Call comes after gulls in Inverness seen plaguing shoppers in the city centre.

A sea Gull in Inverness waiting for a shopper to emerge, as calls are made to allow the seagull to live and let live
A herring gull taking a stroll down Inverness High Street. Image: Sandy McCook/ DC Thomson..

A bird expert has called for people to be more understanding about gulls amid mounting complaints about the havoc they cause.

Viola Ross-Smith said that while the sea birds are seen to be causing misery in Inverness city centre, they are really adapting to find food – and humans should learn too live alongside them.

The British Trust for Ornithology science communicator was speaking out after a rise in complaints about gulls – with one even pinching a woman’s double pack of bacon as she left a supermarket.

Last month, The P&J  reported that a person in the city centre had attacked a gull with a stick as diners ate lunch in Inverness city centre.

The bird was so badly injured the Scottish SPCA said that it later had to be put down. 

A seagull on Inverness high street, which has a big gull problem
A herring gull in the centre of Inverness. Image: Sandy McCook/DC Thomson

People should ‘live and let live’ with gulls

Ms Ross-Smith, from the British Trust for Ornithology, told BBC Scotland’s Good Morning Scotland programme that it was time to rethink our human relationship with gulls.

She said: “At the time of year the interactions with gulls and humans are increased, as gulls look for food and chicks are fledging.

“Gull will swoop on perceived threats, even if you can’t see the chick, but the gull can see you.”

She continued: “Gulls have adapted to have dietary specialisations and they are specialised at finding food.
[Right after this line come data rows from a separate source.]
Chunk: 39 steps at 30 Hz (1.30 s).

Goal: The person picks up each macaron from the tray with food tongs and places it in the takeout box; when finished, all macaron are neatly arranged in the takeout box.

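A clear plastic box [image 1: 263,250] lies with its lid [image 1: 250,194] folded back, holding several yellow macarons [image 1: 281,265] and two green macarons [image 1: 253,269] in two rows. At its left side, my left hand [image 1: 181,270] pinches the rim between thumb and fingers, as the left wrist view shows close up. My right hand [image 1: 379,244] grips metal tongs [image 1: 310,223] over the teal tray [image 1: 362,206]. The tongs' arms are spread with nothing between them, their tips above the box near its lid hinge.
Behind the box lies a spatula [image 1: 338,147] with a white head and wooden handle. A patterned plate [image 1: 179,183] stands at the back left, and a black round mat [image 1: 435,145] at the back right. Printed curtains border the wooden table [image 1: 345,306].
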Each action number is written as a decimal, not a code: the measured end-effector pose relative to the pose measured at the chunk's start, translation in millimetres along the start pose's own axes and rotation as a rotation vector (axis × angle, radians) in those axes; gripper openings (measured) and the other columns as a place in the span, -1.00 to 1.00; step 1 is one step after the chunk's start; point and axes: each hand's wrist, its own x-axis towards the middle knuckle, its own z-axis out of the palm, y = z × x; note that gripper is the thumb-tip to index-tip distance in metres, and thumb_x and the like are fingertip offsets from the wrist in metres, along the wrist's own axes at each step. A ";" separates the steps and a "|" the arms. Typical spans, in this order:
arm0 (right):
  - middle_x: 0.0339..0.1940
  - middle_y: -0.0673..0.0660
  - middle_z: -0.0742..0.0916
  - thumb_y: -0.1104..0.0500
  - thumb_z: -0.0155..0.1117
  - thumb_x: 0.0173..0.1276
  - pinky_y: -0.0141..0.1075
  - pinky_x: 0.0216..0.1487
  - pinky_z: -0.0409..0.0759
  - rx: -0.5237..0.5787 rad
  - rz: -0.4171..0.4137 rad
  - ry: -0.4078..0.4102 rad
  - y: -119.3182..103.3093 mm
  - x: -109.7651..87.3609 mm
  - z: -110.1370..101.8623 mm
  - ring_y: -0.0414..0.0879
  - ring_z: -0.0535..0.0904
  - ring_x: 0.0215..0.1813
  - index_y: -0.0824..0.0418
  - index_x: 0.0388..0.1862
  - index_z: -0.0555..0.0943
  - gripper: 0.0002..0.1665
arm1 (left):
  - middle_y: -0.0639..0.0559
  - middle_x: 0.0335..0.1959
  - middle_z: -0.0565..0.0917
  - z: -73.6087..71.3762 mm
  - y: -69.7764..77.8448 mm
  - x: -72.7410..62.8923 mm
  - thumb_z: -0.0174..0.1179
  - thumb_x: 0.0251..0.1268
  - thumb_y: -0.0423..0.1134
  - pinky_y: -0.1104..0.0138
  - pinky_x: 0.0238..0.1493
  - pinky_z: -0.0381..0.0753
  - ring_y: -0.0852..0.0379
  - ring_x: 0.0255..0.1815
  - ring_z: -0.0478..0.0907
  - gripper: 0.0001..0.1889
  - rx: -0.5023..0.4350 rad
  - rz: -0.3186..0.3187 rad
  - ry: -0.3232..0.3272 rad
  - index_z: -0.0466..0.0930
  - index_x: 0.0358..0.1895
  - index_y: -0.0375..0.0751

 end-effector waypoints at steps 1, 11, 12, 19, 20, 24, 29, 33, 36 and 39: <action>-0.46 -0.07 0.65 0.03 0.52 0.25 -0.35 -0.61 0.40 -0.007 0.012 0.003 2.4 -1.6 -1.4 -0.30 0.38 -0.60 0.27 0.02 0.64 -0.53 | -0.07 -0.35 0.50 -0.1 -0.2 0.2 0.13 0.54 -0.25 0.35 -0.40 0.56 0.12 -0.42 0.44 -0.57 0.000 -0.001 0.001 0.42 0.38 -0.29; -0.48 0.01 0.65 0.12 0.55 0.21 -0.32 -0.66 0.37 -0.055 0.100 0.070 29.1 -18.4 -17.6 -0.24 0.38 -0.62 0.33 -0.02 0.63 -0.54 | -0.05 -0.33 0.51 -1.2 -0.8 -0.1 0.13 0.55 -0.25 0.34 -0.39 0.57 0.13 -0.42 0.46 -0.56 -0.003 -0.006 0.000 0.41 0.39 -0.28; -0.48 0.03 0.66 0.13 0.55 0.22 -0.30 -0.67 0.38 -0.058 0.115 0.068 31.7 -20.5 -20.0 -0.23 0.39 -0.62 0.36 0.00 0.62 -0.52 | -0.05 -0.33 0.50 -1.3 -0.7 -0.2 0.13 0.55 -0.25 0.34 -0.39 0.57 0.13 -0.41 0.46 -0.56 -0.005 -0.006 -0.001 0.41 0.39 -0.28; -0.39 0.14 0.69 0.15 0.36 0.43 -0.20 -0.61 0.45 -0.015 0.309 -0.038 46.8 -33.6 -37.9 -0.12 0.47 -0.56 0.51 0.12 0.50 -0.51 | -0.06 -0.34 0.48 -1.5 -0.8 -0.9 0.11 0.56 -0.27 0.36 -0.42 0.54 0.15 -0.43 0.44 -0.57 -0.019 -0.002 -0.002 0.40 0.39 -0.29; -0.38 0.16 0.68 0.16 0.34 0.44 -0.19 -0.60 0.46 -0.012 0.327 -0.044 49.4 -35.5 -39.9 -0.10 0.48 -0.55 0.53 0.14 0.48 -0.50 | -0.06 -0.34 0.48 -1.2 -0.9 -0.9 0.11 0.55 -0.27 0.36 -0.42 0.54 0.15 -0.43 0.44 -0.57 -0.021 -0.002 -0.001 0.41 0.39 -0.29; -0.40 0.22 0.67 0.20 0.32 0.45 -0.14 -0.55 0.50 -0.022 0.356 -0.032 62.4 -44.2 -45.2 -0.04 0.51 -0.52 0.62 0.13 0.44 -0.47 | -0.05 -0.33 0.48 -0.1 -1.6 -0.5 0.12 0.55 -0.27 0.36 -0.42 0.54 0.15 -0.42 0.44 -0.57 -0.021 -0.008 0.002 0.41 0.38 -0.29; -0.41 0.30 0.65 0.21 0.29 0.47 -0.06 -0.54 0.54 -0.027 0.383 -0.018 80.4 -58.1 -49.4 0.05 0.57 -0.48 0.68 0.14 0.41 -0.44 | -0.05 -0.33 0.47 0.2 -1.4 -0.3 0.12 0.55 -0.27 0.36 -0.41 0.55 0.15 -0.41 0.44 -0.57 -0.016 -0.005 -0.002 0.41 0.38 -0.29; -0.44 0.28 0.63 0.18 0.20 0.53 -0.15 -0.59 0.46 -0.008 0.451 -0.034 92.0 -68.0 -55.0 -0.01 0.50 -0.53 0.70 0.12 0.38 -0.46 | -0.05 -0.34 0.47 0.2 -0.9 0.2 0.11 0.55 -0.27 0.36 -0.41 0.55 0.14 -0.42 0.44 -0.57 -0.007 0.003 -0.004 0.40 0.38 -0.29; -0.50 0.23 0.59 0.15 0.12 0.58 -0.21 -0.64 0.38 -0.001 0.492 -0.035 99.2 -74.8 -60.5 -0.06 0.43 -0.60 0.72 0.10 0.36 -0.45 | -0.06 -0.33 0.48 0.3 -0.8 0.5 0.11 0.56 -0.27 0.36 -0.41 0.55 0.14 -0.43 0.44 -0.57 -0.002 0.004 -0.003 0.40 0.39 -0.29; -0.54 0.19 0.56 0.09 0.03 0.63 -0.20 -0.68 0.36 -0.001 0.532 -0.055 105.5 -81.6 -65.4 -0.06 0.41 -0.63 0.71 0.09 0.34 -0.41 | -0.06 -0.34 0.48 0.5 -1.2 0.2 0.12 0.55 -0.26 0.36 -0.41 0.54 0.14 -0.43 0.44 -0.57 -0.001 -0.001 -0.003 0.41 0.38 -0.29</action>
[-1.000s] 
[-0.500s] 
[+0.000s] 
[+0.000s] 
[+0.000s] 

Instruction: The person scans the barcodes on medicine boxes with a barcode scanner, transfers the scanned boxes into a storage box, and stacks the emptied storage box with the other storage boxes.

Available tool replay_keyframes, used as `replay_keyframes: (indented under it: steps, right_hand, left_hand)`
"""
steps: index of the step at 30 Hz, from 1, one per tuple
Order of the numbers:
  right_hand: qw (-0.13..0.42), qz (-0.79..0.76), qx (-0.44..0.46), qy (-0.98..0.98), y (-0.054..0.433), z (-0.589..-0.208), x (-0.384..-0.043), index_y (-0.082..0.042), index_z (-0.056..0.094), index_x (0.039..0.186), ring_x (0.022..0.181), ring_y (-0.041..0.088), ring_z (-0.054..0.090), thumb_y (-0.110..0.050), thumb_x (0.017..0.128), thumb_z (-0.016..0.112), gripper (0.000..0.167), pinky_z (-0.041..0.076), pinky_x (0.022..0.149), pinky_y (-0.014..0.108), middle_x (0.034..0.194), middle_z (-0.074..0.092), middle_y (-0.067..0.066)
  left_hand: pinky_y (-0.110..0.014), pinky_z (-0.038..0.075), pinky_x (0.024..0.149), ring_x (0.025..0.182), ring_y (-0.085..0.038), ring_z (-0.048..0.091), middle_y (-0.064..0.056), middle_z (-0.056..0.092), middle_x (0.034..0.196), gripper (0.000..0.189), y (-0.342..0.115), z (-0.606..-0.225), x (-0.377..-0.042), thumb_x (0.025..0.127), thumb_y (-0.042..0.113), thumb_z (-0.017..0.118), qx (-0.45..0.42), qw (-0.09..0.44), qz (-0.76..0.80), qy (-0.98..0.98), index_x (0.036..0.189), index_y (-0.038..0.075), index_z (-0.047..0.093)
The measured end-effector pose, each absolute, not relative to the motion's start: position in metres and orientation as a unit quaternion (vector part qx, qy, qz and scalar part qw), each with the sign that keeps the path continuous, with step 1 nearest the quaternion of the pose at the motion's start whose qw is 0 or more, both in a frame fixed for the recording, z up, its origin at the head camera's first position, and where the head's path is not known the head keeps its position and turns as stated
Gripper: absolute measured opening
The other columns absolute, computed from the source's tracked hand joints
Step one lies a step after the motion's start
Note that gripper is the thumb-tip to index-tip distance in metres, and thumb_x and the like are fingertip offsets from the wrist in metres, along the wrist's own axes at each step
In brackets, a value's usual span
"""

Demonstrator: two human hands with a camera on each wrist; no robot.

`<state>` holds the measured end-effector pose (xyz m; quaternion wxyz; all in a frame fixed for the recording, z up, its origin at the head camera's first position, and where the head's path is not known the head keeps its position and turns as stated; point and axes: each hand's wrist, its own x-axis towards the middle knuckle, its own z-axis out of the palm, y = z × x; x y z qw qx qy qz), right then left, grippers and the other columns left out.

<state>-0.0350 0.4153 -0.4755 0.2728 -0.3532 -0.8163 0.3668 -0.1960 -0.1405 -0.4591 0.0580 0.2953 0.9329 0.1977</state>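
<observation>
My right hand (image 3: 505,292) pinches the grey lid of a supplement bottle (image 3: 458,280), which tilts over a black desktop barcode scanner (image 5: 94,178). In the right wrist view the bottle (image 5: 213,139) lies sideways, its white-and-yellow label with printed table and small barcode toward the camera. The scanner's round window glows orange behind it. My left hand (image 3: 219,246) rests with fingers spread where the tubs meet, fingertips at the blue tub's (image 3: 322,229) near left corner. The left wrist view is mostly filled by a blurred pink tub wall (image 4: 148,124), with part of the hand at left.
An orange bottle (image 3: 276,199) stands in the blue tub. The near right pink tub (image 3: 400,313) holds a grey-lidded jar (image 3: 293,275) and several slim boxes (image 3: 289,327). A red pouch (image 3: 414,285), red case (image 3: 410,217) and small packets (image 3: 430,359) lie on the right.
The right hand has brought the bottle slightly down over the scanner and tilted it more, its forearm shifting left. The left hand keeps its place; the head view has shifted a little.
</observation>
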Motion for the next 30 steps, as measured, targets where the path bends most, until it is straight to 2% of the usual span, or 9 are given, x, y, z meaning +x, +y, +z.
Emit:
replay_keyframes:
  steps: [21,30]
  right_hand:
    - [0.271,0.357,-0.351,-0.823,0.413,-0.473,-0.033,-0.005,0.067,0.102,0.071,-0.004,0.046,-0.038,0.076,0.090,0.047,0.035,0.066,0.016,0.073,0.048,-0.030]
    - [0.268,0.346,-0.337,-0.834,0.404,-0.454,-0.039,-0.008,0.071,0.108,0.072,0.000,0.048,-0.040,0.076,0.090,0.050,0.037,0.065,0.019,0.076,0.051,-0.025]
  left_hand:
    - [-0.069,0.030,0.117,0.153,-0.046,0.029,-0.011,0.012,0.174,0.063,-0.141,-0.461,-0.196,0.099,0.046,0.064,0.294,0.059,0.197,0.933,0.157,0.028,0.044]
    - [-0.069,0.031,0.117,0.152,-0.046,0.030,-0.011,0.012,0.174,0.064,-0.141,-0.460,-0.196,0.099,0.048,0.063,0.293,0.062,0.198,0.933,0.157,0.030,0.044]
“They know they can get food out of bins, or that they can lift it from people carrying food.”

She said that people who are finding the birds a problem around a business or property can technically apply for a licence to control numbers, but the birds are protected by law.

The measures that people with a licence can take include replacing eggs with dummy eggs.

Ms Ross Smith warned: “Gulls will come back year after year with the same partner and once established they are difficult to deter.

“Seabirds are being affected by habitat loss, herring gulls are on the list of species at risk. We need to look after these seabirds.

“They will soon disappear if we don’t. My advice is to live and let live.”